NoPo-Avatar: Generalizable and Animatable Avatars from Sparse Inputs without Human Poses

Published 20 Nov 2025 in cs.CV | (2511.16673v1)

Abstract: We tackle the task of recovering an animatable 3D human avatar from a single or a sparse set of images. For this task, beyond a set of images, many prior state-of-the-art methods use accurate "ground-truth" camera poses and human poses as input to guide reconstruction at test-time. We show that pose-dependent reconstruction degrades results significantly if pose estimates are noisy. To overcome this, we introduce NoPo-Avatar, which reconstructs avatars solely from images, without any pose input. By removing the dependence of test-time reconstruction on human poses, NoPo-Avatar is not affected by noisy human pose estimates, making it more widely applicable. Experiments on challenging THuman2.0, XHuman, and HuGe100K data show that NoPo-Avatar outperforms existing baselines in practical settings (without ground-truth poses) and delivers comparable results in lab settings (with ground-truth poses).

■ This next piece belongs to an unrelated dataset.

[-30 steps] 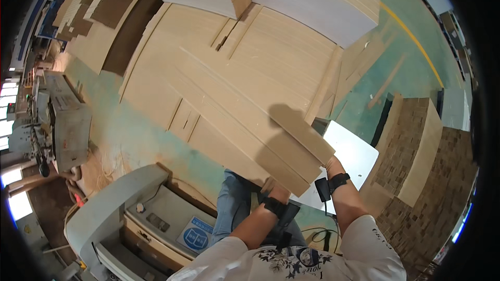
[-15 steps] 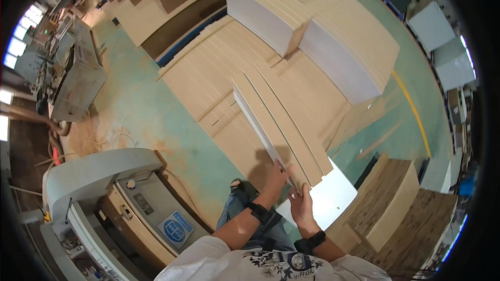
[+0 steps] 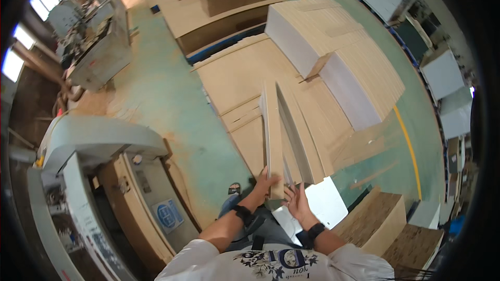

Abstract PDF Upgrade to Chat

Summary

The paper introduces a pose-free dual-branch architecture that decouples canonical avatar reconstruction from pose inputs, enabling robust animation.
It employs pixel-aligned Gaussian primitives and a learnable template branch to inpaint occluded regions and capture high-fidelity texture and geometry from sparse data.
Experimental evaluations on THuman2.0, XHuman, and HuGe100K show that NoPo-Avatar outperforms pose-dependent baselines under noisy conditions.

NoPo-Avatar: Generalizable and Animatable Avatars from Sparse Inputs without Human Poses

Introduction and Motivation

The reconstruction and animation of 3D human avatars with high fidelity from sparse 2D inputs is a central problem for AR/VR and telepresence systems. Conventional state-of-the-art approaches often require accurate camera and human pose information at test-time to facilitate correspondence matching and feature alignment. However, reliance on pose priors induces brittleness: test-time pose estimation is frequently noisy or imprecise, severely degrading rendering quality in uncontrolled environments, as evidenced by quantitative and qualitative metrics.

NoPo-Avatar introduces a paradigm shift—by dispensing with all pose requirements in the reconstruction stage, it achieves robust, high-quality avatar creation directly from images and binary masks. This design targets pose-agnostic canonicalization, using only the image data, and enables effective animation and novel view synthesis without being impacted by pose estimation errors.

Figure 1: Rendering quality comparisons across varying levels of input-pose noise, showing NoPo-Avatar's insensitivity to pose inaccuracies.

Methodology

Architecture: Dual-Branch Canonical Gaussian Reconstruction

NoPo-Avatar's reconstruction module leverages a dual-branch encoder-decoder architecture (Figure 2):

Template Branch: Builds a canonical T-pose representation using a learnable embedding consistent with the mean SMPL-X body. It inpaints occluded or unobserved regions, providing complete coverage even for sparse views.
Image Branches: For each input image, pixel-aligned Gaussian primitives are predicted; these splatter representations encode precise texture, geometry, and opacity information for observed regions in canonical space.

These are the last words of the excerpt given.